Anche i lavoratori della provincia di Latina hanno partecipato questa mattina, 19 aprile, sotto la Regione Lazio allo sciopero per il ritiro in autotutela dei bandi di gara per la refezione, servizi, pulizia e sanificazione nella Sanità.

Filcams-Cgil, Fisascat-Cisl e Uiltucs di Frosinone e Latina hanno effettuato un presidio dei lavoratori degli appalti di pulizia, ristorazione, ausiliariato, guardiania e vigilanza. Insieme hanno gridato a gran voce per il rispetto dei loro diritti.

La Regione Lazio ha parzialmente accolto le richieste dei sindacati, aggiornando la riunione al prossimo 23 aprile e sospendendo nel frattempo, fino a quella data, le aggiudicazioni in autotutela. Quel giorno sarà elaborato un testo che garantisca in sede di cambio d’appalto, il livello di occupazione, di salario e di contratto per chi opera negli Appalti sanità regione Lazio.

“Un importante risultato – dicono dalle organizzazioni sindacali – non ancora soddisfacente, che però apre una strada percorribile per provare a dare qualche certezza in più lavoratori oggetto di continui tagli, proroghe, cambi di appalto e riduzioni parametrali e salariali.

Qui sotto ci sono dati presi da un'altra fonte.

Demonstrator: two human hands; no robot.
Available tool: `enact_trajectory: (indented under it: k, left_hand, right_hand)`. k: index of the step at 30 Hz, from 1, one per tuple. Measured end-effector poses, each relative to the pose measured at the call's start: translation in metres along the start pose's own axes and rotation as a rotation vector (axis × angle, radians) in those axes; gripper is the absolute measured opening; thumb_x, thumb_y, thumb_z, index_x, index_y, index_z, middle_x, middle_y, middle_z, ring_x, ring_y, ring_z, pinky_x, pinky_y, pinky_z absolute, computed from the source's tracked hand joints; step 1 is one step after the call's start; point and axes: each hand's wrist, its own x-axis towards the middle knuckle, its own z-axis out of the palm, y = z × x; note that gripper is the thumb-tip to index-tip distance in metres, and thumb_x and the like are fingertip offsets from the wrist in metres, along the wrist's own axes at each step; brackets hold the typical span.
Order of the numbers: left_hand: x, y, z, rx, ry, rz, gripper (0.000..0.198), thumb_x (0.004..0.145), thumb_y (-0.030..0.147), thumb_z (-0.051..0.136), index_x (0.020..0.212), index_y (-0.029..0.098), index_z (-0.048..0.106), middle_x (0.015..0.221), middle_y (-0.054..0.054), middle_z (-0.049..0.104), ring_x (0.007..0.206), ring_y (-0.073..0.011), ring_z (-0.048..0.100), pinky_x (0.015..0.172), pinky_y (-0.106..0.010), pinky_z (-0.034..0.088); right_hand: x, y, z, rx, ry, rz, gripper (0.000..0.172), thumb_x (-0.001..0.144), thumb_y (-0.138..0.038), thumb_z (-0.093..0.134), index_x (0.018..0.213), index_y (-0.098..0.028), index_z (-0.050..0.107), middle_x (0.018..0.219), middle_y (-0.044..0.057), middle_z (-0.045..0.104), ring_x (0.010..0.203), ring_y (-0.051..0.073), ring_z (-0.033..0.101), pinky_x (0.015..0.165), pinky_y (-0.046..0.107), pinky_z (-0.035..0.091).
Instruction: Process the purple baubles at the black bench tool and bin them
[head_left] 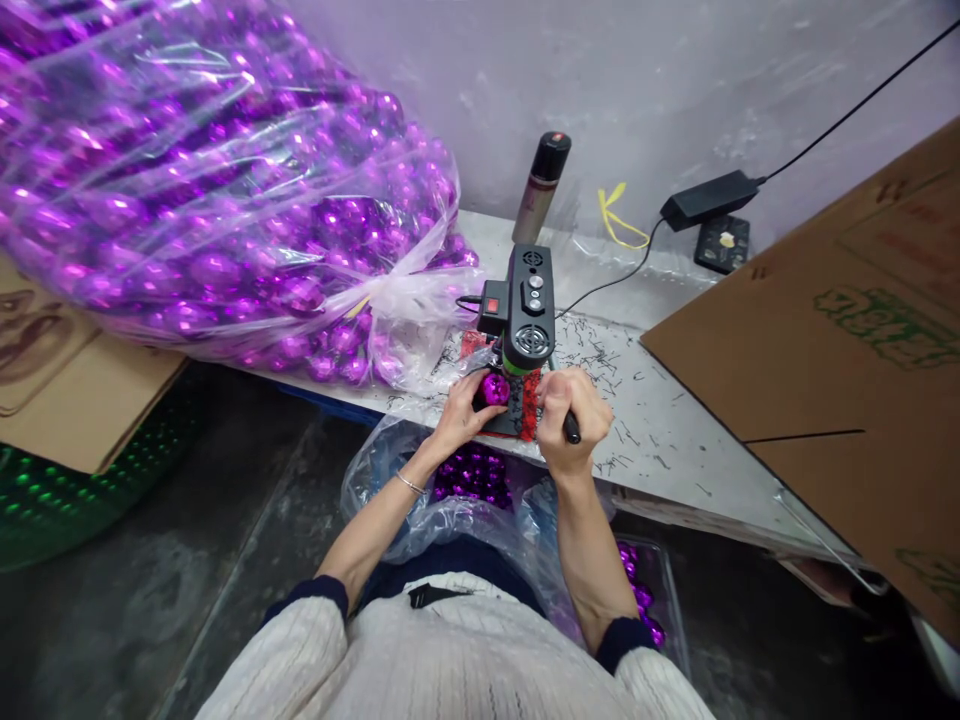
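My left hand [466, 408] is closed around a shiny purple ball [495, 389], fingers on its far side and thumb on its near side. The ball sits at the front of a small black machine [529, 305] with round vents, buttons and a red switch. Just right of the machine, my right hand [571, 415] is wrapped round a lever handle [572, 428] with a black tip. Red matting [530, 405] lies under the machine. Below the table edge, an open clear plastic bag holds more purple balls [474, 474].
A large tied bag of purple balls [225, 200] fills the left. Behind the machine stands a spray can [541, 185]. A power adapter [710, 200], its cable and a yellow tie [621, 218] lie at the back. A cardboard box [840, 370] blocks the right. Dark scraps litter the table [660, 430].
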Motion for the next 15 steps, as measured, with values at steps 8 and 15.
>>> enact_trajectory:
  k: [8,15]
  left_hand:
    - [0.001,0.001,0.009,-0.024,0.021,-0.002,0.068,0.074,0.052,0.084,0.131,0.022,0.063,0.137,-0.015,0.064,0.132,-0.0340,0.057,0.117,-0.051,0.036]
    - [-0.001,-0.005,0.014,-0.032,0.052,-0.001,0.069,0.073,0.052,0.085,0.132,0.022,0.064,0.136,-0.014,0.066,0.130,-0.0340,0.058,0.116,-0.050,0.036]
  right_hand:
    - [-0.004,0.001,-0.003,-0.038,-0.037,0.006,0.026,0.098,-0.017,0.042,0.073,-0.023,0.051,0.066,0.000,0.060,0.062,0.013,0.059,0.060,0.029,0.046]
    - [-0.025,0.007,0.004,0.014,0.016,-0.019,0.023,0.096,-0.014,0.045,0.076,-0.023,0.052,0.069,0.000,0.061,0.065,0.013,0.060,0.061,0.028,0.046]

Filcams-Cgil, Fisascat-Cisl e Uiltucs di Frosinone e Latina intendono ringraziare i lavoratori per l’enorme partecipazione che c’è stata rispetto all’iniziativa odierna da parte dei nostri territori e rilanciano l’azione e lo stato di agitazione in vista dell’incontro previsto per il giorno 23 aprile prossimo che ci auguriamo essere risolutivo!”.